Gabby Jones/Bloomberg

This might be the ultimate reopening play: a bet on the return of dating.

Match Group

shares (ticker: MTCH) are trading higher Wednesday after the parent of Tinder and other online dating websites posted better-than-expected first-quarter financial results.

Match shares were up 5.3%, at $146.30, in recent trading. The

S&P 500

was up 0.5%.

For the quarter, Match posted revenue of $668 million, up 23% and ahead of the Wall Street analyst consensus forecast of $650.7 million. Profits were 57 cents a share, nicely ahead of the Street consensus estimate at 40 cents. Adjusted Ebitda (earnings before interest, taxes, depreciation, and amortization) was $230 million, up 32%. 

The company said paying subscribers were up 11.2%, to 11.1 million, while average revenue per user was up 9%. It reported 18% growth in revenue at Tinder, and 30% growth in the rest of its businesses.

For the second quarter, Match is projecting revenue of $680 million to $690 million, ahead of the old consensus at $678.8 million, with adjusted Ebitda jumping to a range of $255 million to $260 million.

Match added it is “increasingly confident” it will reach the high end of its previously provided full-year 2021 projection for revenue and adjusted Ebitda growth in the mid- to high teens. “As we head into summer, with a growing number of people getting vaccinated, we cannot help but be excited about the future,” the company said in a letter to holders.

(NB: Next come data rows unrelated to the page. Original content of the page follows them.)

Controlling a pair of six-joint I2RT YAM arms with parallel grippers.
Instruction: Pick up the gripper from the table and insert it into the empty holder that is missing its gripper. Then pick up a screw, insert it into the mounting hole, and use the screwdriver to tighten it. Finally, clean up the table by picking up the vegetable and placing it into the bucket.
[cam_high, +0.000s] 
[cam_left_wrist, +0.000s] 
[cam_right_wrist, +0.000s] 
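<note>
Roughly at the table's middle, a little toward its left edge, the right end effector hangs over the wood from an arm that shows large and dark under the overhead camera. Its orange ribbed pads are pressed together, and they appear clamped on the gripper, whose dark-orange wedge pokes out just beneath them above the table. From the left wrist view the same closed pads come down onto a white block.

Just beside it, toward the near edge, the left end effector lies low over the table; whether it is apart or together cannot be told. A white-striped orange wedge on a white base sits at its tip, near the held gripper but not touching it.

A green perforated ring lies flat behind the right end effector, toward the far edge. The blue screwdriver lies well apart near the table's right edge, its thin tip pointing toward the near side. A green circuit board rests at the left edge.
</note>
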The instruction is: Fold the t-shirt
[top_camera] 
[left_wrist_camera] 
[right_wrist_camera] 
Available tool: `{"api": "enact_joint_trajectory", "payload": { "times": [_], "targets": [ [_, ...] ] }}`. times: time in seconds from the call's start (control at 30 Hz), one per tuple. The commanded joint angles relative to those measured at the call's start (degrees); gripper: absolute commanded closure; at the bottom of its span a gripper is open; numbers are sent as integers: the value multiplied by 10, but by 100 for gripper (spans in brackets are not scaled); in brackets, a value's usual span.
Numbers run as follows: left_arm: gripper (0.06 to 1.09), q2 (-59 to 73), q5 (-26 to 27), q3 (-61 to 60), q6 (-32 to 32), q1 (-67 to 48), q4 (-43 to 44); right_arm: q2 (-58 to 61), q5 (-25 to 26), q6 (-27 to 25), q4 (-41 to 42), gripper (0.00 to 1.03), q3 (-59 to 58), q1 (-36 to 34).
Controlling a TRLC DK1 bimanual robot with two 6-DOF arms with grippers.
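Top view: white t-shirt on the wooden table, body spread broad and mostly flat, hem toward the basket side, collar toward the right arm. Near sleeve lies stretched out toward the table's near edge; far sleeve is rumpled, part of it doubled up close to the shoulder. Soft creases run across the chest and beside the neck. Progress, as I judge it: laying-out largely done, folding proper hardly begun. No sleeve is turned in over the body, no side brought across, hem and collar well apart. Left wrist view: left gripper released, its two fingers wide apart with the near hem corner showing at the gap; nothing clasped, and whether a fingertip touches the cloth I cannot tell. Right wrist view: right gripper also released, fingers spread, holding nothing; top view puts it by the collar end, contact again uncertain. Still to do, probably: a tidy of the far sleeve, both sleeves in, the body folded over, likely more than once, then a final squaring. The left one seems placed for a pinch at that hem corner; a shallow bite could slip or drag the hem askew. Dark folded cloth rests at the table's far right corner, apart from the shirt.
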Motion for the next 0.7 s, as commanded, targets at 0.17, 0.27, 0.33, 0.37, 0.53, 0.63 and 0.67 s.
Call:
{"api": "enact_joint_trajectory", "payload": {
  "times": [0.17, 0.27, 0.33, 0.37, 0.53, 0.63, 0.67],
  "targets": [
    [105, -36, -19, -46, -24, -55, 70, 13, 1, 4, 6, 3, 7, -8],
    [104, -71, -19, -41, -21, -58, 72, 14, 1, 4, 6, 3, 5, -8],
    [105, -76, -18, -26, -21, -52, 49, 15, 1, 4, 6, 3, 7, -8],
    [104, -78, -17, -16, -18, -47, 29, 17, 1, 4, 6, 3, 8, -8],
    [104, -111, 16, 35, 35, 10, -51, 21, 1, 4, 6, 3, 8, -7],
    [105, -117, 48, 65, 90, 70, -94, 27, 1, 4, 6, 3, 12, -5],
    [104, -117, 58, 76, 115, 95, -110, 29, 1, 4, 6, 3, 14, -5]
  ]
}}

J.P. Morgan analyst Cory Carpenter writes in a research note that Match reported an “unexpected beat and raise,” pointing in particular to the reacceleration of growth at Tinder and its 18% growth rate, up from 13% in the fourth quarter. He notes that Tinder net adds jumped to 195,000 in the quarter from 135,000 in the December quarter—“much better than we had expected.”

Carpenter repeats his Overweight rating and $175 target on Match shares.